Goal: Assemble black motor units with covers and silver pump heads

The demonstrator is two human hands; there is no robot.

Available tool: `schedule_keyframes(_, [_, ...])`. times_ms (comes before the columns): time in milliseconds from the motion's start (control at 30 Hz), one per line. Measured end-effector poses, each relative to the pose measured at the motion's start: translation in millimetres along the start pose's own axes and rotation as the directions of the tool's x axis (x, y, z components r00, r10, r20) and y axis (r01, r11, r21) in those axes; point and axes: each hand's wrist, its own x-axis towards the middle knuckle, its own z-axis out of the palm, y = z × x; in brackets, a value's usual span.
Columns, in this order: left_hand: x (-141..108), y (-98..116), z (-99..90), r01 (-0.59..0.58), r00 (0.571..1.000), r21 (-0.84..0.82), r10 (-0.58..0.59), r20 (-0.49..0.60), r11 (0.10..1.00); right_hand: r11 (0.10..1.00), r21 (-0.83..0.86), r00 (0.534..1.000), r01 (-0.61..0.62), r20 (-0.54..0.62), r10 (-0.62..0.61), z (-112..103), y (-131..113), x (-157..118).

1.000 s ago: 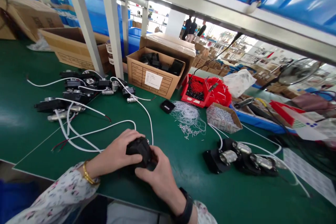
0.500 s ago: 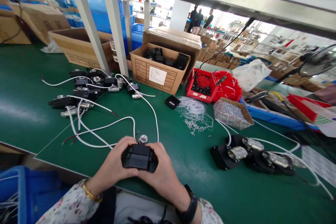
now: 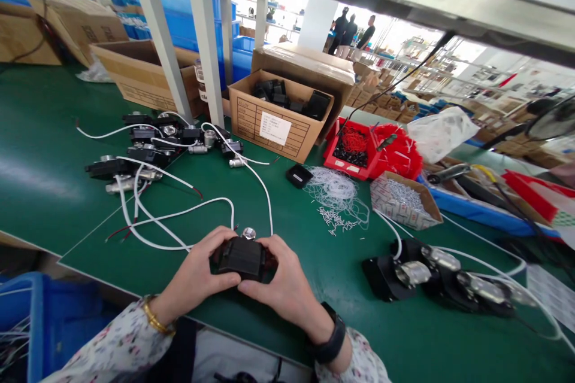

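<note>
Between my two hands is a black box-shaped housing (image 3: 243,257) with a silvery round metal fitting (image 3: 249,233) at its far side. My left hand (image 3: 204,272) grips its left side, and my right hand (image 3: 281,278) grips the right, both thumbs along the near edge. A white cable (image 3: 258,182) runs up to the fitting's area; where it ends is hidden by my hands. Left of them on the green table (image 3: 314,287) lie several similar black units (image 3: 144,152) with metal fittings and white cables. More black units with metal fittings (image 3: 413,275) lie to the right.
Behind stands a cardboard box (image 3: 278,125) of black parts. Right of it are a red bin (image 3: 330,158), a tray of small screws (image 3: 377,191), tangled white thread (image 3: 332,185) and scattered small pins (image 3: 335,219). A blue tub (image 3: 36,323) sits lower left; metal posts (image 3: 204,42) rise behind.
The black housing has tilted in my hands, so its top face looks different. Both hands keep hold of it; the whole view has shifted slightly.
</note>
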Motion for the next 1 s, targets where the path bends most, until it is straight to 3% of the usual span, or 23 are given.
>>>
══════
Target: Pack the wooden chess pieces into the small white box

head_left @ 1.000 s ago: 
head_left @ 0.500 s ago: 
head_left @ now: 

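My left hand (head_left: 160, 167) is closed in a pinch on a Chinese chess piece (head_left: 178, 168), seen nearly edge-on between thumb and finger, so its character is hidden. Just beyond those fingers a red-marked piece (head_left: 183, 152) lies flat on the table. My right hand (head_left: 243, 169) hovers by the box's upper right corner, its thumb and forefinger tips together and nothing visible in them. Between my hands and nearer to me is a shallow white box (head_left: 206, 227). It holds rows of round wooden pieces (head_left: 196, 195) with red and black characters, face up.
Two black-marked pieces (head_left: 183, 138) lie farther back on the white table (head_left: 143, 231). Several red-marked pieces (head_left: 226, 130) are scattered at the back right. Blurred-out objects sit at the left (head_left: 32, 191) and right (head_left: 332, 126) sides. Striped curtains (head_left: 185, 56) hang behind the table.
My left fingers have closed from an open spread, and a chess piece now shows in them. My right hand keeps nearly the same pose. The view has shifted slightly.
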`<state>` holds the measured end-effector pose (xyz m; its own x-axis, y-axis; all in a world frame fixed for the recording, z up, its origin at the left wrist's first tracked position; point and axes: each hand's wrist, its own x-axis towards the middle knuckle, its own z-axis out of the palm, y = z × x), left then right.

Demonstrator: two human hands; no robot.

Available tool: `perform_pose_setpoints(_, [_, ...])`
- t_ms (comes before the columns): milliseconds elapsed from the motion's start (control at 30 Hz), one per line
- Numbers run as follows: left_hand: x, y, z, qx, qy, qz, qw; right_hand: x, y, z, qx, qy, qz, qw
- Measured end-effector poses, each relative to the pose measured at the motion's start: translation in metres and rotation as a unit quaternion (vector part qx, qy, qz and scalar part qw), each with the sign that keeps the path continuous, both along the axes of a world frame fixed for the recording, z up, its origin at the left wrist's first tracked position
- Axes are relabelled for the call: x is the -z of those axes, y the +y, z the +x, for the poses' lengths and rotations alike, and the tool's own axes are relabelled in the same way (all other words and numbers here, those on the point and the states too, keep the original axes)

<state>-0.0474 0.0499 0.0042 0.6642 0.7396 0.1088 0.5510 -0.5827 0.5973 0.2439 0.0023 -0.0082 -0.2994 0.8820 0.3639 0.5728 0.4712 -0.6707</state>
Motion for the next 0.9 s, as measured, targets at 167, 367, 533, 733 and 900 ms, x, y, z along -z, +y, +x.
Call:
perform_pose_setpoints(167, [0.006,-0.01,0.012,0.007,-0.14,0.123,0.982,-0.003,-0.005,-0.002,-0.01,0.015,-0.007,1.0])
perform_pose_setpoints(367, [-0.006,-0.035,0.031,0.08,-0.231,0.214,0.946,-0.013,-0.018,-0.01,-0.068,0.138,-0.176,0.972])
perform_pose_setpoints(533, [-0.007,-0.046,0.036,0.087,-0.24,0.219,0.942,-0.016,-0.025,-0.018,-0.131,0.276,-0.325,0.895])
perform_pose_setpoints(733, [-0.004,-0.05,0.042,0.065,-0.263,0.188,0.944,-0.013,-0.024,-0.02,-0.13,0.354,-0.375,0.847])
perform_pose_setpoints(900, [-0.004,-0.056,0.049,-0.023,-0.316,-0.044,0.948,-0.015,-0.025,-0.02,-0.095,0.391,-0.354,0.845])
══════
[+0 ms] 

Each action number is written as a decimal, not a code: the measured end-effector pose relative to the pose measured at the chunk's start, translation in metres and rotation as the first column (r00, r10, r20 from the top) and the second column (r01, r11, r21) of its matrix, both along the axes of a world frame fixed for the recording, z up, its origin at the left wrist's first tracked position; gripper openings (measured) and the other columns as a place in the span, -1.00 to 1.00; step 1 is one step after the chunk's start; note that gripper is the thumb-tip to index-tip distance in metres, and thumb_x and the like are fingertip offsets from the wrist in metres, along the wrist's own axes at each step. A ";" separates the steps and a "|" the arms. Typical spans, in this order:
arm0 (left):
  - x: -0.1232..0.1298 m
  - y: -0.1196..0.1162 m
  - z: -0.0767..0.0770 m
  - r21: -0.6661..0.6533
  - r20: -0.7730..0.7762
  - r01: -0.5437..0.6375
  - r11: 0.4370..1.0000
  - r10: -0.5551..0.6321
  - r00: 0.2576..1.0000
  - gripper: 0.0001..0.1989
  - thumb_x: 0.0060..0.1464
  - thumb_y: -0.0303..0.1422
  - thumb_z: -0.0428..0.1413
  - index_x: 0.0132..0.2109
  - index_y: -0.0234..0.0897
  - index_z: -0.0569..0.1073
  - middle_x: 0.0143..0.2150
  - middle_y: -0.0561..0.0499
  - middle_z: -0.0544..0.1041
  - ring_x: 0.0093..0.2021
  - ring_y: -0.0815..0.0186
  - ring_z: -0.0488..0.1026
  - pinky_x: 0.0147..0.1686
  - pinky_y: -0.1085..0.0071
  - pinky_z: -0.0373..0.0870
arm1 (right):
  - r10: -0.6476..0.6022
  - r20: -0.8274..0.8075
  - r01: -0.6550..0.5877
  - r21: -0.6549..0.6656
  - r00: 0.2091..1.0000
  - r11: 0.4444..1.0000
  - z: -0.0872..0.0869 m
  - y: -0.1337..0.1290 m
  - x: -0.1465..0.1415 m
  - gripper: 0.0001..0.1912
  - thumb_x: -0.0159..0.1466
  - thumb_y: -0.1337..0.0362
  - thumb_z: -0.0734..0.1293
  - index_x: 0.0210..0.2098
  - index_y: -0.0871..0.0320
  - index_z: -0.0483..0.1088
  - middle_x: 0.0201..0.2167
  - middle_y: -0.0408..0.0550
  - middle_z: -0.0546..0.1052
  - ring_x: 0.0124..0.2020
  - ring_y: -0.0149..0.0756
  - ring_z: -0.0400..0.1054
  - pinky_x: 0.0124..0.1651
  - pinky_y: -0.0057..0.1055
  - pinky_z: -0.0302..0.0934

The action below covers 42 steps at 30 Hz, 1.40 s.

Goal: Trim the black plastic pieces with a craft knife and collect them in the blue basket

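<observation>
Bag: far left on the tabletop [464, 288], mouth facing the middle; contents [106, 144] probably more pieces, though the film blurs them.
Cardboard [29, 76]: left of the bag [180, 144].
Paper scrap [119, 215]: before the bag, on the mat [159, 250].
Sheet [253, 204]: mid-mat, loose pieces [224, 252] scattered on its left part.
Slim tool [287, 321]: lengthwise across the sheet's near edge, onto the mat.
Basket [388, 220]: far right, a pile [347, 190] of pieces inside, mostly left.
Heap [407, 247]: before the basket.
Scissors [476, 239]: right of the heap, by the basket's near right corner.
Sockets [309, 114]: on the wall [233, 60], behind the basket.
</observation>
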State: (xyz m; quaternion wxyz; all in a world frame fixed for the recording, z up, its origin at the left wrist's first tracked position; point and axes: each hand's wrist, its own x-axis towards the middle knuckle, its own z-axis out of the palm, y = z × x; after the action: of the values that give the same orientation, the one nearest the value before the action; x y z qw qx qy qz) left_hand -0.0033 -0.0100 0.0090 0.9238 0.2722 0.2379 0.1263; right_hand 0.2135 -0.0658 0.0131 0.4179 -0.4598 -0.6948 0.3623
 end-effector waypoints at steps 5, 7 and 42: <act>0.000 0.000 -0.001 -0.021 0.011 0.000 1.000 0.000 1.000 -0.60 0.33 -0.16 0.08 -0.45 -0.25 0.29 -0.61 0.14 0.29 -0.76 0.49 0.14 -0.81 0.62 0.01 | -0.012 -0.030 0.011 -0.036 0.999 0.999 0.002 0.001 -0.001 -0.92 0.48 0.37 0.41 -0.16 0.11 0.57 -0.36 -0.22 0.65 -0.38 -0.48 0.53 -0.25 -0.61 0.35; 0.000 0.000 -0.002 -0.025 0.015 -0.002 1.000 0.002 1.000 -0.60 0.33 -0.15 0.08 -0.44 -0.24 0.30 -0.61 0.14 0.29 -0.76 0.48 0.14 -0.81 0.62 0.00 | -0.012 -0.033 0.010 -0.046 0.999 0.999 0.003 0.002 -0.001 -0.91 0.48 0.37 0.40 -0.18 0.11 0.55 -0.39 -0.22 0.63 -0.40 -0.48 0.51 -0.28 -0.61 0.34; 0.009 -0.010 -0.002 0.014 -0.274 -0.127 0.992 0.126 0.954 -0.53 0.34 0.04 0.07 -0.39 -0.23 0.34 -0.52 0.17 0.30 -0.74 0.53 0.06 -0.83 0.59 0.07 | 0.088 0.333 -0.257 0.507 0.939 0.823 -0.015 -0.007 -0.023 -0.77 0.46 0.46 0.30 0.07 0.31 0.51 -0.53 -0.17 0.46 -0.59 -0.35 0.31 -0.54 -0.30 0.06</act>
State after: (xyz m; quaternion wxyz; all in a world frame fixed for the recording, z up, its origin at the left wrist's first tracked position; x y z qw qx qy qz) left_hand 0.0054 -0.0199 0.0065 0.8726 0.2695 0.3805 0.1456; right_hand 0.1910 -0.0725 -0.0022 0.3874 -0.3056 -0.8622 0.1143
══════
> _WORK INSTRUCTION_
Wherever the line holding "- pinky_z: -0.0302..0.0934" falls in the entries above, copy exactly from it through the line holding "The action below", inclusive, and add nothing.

> _ANSWER SECTION_
  - pinky_z: -0.0302..0.0934

The action below covers 42 steps at 30 Hz, 1.40 s.

The required answer is now complete.